La situation en Bolivie est toujours en ébullition: la négociation avec les entreprises étrangères pour le pétrole et le gaz ; la confrontation sanglante produite par le contrôle d'une mine à Huanuni ; la paralysie de l'Assemblée Constituante ; des mobilisations ouvrières et paysannes ; des marches promues par l'oligarchie de Santa Cruz...
Mis sous pression aussi bien par la bourgeoisie et la droite que par les conflits dans le mouvement de masses, qui cherche désespérément un emploi et de meilleures conditions de vie, Evo Morales a accusé ses adversaires «d'essayer de l'affaiblir avec des rumeurs d'un coup d'Etat » et a assuré que « rien ni personne n'arrêtera la révolution démocratique et culturelle » qu'il représente. Que se passe-t-il réellement en Bolivie et où va le gouvernement d'Evo Morales?

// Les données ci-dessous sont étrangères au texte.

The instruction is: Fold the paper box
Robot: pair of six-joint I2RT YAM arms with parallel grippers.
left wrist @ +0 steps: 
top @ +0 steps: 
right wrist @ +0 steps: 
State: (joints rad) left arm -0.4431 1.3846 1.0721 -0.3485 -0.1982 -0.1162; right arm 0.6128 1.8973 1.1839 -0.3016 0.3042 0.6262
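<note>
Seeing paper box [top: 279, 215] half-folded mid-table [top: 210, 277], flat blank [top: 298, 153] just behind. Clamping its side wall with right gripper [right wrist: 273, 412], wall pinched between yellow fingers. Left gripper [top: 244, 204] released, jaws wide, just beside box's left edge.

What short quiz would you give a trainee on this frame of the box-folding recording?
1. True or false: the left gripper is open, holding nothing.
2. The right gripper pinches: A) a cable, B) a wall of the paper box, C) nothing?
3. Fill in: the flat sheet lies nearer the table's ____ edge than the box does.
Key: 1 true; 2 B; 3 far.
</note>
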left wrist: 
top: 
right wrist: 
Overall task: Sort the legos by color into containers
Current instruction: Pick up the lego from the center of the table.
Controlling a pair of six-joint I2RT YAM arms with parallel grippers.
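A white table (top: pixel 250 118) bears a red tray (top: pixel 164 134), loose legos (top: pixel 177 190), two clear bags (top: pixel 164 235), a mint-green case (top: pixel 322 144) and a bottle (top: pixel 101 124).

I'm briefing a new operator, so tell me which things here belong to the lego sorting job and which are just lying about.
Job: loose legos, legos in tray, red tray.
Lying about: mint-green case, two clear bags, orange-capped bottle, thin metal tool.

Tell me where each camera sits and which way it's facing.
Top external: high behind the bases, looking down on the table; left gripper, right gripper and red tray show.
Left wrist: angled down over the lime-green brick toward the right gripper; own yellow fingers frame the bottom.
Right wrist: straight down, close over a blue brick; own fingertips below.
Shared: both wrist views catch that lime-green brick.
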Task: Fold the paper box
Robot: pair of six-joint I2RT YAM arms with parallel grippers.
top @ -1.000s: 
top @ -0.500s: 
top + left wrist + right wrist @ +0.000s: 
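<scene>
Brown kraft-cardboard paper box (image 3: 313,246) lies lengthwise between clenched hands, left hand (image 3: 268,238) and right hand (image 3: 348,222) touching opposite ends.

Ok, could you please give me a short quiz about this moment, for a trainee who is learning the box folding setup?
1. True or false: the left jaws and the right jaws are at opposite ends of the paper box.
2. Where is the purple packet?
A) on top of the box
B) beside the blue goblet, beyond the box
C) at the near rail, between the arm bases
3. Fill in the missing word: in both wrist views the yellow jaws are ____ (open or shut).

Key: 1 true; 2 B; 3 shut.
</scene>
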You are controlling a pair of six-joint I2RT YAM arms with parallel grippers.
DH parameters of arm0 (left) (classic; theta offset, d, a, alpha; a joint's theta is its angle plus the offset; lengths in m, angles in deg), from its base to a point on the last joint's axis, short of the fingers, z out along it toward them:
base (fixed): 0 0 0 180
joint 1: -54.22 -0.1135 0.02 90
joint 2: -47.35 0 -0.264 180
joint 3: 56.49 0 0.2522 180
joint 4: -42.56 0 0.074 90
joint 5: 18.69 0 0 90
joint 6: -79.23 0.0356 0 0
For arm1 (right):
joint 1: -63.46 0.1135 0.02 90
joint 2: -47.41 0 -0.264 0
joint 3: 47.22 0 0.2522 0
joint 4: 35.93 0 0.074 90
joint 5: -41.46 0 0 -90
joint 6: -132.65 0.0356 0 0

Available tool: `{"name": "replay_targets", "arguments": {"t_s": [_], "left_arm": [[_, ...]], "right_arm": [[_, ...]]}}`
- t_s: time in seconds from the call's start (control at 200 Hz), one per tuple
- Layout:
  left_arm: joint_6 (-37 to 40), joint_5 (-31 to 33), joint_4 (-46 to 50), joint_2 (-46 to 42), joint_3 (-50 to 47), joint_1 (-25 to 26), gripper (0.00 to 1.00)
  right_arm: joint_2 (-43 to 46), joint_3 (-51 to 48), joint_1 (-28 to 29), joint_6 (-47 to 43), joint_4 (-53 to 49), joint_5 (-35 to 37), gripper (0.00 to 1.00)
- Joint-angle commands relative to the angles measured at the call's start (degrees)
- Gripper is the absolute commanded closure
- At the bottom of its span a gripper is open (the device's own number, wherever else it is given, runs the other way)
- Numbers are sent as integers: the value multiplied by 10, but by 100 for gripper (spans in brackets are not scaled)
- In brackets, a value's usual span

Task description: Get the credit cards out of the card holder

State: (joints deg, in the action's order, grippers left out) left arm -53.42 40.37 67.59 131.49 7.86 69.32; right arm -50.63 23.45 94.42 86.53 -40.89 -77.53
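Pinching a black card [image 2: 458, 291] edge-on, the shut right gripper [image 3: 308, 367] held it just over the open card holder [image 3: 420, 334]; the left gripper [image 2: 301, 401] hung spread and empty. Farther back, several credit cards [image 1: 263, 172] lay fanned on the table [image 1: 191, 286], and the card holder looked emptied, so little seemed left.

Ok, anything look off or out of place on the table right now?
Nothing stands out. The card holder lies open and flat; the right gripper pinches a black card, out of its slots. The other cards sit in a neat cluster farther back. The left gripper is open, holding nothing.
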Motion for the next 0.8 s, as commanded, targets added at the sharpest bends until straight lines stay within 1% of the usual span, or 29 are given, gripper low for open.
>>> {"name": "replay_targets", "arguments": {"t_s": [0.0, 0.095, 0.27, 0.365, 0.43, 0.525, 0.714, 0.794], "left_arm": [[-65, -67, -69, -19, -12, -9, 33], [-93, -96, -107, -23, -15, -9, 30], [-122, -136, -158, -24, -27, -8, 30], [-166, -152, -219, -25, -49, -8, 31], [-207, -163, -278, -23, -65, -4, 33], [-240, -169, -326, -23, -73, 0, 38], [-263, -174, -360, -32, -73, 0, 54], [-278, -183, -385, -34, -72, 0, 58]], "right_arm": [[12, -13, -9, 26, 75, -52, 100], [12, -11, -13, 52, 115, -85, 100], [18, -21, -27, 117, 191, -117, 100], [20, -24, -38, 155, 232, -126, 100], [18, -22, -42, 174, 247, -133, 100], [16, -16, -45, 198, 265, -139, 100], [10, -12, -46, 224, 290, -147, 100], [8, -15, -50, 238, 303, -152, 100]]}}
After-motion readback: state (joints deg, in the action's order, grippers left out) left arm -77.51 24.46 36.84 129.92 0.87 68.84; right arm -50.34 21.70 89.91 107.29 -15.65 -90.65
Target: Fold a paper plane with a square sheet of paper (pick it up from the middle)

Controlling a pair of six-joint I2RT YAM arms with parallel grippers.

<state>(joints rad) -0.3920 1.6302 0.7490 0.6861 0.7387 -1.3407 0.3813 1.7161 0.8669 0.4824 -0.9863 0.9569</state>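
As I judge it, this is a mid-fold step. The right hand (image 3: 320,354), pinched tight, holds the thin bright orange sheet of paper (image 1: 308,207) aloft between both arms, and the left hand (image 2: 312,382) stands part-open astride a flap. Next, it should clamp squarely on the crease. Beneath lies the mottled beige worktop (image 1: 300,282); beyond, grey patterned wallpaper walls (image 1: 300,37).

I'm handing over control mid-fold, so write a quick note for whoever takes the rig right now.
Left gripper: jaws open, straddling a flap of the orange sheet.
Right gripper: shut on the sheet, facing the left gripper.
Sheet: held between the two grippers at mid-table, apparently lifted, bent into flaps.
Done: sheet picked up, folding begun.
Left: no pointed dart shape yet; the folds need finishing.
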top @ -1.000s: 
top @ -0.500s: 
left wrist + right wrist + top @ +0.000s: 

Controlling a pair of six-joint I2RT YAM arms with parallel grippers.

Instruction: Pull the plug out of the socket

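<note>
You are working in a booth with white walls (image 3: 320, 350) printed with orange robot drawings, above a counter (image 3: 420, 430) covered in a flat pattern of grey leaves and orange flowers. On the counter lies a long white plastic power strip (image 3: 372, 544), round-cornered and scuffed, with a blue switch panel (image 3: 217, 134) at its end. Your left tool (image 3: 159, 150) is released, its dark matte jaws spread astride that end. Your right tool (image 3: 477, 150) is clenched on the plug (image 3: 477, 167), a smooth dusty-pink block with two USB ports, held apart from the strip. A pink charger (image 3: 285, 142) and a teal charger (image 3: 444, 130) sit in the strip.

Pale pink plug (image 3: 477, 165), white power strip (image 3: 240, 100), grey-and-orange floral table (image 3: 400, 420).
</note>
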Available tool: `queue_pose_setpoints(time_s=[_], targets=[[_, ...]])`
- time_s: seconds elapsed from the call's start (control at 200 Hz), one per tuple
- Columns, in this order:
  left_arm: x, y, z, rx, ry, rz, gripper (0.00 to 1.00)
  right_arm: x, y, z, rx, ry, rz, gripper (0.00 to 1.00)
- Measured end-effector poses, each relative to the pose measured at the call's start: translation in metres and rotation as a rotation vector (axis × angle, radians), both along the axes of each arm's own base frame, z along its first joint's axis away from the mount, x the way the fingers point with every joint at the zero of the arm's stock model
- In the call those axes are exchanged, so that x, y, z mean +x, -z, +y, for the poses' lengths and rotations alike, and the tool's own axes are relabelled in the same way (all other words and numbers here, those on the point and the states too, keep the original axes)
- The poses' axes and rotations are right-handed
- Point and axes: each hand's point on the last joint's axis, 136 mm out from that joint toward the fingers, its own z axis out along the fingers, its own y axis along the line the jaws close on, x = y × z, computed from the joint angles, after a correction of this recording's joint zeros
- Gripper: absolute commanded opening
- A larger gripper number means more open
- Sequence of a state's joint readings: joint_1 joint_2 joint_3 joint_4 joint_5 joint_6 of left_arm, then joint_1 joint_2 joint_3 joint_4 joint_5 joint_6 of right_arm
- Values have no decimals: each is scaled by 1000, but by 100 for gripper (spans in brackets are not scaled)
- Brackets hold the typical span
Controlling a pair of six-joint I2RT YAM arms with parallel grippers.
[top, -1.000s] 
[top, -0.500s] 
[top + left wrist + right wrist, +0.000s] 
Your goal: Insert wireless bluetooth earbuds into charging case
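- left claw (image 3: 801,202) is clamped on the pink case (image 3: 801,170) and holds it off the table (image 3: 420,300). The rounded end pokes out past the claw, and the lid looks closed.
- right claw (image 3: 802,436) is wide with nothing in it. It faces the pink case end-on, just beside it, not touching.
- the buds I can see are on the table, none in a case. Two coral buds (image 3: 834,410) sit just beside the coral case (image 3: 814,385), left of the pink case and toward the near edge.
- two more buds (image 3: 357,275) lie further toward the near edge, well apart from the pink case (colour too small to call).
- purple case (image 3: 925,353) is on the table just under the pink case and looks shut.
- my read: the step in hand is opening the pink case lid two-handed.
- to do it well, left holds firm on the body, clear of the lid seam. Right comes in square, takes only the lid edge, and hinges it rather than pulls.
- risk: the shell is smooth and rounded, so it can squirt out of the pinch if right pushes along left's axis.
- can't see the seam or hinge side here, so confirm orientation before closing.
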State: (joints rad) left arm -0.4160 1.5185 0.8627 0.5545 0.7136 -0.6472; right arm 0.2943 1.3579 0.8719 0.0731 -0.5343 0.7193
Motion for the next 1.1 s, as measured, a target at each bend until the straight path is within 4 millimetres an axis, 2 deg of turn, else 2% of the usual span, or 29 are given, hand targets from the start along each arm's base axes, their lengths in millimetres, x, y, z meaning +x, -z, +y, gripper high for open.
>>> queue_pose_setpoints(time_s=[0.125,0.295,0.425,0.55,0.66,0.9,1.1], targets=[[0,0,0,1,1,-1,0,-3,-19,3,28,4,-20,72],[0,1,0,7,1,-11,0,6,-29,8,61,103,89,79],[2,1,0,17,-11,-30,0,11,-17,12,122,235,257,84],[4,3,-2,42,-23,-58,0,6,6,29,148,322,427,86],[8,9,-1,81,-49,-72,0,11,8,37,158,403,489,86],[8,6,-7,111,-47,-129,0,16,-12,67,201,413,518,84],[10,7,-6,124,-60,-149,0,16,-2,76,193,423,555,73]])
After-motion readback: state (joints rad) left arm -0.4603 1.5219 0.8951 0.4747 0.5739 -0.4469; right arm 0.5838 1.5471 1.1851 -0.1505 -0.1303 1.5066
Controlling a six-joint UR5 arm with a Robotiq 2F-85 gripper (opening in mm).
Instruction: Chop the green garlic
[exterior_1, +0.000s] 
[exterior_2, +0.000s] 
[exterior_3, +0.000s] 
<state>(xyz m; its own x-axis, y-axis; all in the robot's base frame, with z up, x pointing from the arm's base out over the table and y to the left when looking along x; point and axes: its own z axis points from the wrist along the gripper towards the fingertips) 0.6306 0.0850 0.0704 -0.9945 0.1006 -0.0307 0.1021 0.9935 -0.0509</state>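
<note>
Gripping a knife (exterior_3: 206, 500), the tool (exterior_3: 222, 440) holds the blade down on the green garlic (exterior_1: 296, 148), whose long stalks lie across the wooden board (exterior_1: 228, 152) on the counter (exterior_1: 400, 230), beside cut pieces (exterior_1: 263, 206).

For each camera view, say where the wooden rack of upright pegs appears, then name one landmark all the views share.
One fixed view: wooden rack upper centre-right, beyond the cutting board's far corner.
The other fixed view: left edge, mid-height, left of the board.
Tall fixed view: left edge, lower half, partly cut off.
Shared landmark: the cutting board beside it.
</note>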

Un gouvernement de Front Populaire

Pour répondre à ces questions, nous devons rappeler que le gouvernement d'Evo Morales est un Front Populaire. C'est-à-dire, contrairement aux gouvernements bourgeois traditionnels, qu’il a à sa tête un dirigeant du mouvement de masses (dans ce cas, d'un secteur du paysannerie bolivienne) et qu’il est soutenu par des organisations de masses de la campagne et des villes.

Ce caractère spécial des dirigeants et des organisations qui le soutiennent fait que des secteurs très importants du mouvement de masse se trompent et voient les fronts populaires comme « leur » gouvernement et non comme ce qu'ils sont vraiment : des instruments auxquels la bourgeoisie et l'impérialisme font appel pour faire face aux moments les plus difficiles de la lutte des classes.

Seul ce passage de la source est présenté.